### WHAT NEEDS TO BE DONE
Without changing a word, repeat the data, and include no pictures.

### RECORDED INFORMATION
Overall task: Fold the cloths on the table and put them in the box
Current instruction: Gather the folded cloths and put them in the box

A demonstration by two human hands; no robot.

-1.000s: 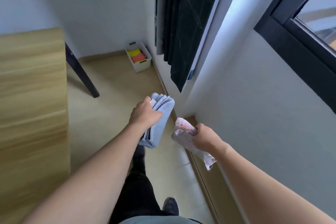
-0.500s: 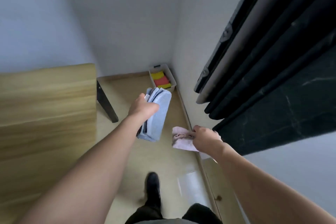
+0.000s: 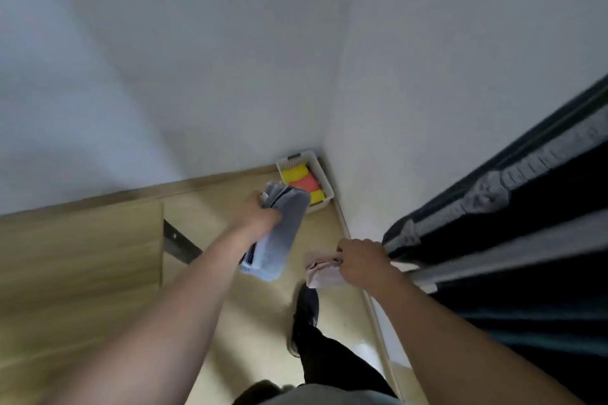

### TASK ANSWER
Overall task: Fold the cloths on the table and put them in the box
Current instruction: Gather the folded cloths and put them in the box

A demonstration by two human hands; no robot.

-1.000s: 
-0.500s: 
+0.000s: 

No further output will be produced for this exercise.